Task goal: As the answer, give every line of the records that includes the word "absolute".

Collected data entries

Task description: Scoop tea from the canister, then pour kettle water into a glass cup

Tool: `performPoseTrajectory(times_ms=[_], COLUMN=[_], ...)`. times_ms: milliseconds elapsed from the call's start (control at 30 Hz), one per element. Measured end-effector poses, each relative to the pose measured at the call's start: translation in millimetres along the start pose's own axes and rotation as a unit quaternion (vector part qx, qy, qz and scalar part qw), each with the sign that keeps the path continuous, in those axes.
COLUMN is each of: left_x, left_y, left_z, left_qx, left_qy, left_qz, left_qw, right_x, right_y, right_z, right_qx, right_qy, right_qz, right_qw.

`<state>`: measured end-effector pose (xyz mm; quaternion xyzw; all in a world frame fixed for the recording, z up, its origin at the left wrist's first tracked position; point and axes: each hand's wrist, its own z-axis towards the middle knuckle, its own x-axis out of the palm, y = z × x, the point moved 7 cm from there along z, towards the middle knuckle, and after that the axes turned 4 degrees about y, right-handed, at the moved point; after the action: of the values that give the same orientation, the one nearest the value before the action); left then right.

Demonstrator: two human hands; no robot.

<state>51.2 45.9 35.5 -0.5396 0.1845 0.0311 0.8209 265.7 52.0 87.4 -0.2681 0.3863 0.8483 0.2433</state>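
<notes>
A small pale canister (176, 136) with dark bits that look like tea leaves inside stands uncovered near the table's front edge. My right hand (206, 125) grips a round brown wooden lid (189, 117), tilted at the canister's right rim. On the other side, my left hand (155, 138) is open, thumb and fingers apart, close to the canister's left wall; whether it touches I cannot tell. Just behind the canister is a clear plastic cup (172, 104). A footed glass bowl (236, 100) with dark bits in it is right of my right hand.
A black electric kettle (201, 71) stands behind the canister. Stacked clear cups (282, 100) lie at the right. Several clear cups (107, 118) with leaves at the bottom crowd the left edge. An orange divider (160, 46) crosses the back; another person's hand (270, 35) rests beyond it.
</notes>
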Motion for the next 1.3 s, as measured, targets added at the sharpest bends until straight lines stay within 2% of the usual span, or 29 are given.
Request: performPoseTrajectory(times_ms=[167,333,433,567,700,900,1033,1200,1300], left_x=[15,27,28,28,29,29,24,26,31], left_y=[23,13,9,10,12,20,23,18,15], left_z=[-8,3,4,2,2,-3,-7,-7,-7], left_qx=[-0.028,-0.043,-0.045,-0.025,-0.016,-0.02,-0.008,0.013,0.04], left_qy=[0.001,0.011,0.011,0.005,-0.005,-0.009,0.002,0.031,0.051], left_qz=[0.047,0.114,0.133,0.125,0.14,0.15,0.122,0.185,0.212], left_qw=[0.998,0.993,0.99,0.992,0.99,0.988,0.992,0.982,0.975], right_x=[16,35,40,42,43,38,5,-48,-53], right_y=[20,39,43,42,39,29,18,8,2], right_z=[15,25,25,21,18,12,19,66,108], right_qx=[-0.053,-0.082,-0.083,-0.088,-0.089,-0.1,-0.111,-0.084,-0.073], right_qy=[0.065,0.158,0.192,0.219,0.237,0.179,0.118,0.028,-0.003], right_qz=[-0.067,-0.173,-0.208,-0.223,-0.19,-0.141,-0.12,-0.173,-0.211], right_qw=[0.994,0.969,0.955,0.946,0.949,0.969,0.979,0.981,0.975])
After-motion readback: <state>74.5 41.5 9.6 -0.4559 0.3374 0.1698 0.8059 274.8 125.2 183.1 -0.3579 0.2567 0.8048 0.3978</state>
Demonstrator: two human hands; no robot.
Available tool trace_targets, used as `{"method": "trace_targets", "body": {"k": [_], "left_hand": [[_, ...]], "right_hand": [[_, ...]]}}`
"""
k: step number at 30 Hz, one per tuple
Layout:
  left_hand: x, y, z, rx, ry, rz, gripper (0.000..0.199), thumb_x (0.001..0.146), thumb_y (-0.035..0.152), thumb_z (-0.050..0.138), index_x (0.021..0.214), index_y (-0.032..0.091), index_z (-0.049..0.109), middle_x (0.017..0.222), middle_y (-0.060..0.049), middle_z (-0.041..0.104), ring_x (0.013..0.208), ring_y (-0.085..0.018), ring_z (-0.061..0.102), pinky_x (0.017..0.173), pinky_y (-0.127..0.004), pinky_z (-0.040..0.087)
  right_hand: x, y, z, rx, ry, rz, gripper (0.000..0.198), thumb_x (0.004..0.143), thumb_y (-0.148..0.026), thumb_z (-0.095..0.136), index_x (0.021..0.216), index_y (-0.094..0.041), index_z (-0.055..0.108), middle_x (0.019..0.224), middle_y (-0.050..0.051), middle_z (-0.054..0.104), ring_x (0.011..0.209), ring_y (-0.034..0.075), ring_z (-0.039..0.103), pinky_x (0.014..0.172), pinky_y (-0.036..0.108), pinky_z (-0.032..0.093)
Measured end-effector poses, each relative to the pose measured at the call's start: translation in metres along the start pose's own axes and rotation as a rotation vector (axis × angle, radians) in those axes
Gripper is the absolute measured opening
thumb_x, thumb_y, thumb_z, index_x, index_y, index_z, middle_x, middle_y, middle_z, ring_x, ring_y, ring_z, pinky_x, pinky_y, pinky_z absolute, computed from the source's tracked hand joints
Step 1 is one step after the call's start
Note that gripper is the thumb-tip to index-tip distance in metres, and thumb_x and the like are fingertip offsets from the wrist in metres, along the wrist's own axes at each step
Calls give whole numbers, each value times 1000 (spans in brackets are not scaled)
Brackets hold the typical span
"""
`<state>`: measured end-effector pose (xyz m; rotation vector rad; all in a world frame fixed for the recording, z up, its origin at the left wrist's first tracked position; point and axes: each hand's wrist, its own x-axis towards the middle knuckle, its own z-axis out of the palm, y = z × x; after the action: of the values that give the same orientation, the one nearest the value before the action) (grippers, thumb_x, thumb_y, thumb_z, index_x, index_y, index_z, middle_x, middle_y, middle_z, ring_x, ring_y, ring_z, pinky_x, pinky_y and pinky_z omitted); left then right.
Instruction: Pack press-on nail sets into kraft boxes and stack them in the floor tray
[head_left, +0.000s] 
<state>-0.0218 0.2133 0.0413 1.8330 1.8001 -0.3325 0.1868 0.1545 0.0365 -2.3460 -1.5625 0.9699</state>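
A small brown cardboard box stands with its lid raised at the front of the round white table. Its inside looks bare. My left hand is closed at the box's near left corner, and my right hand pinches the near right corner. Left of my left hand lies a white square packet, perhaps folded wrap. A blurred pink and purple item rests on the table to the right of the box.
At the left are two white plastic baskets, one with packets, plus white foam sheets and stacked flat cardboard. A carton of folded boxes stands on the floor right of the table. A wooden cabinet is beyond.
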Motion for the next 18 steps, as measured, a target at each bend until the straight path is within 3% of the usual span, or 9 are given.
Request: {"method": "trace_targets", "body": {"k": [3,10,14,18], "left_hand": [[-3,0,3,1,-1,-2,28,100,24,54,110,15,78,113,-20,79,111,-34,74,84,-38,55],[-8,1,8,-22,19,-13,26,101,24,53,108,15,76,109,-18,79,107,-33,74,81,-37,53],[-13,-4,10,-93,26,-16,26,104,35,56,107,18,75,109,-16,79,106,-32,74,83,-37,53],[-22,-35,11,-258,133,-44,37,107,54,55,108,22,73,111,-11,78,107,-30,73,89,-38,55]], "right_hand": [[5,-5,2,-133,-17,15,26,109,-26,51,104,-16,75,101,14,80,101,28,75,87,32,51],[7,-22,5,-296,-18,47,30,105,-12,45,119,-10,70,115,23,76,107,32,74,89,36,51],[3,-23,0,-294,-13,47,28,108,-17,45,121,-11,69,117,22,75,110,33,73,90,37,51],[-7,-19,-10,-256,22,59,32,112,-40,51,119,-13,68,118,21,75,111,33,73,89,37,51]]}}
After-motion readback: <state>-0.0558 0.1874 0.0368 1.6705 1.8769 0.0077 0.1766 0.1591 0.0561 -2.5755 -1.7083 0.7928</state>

Answer to this exercise:
Gripper is the absolute measured opening
thumb_x, thumb_y, thumb_z, index_x, index_y, index_z, middle_x, middle_y, middle_z, ring_x, ring_y, ring_z, pinky_x, pinky_y, pinky_z absolute, computed from the source's tracked hand joints

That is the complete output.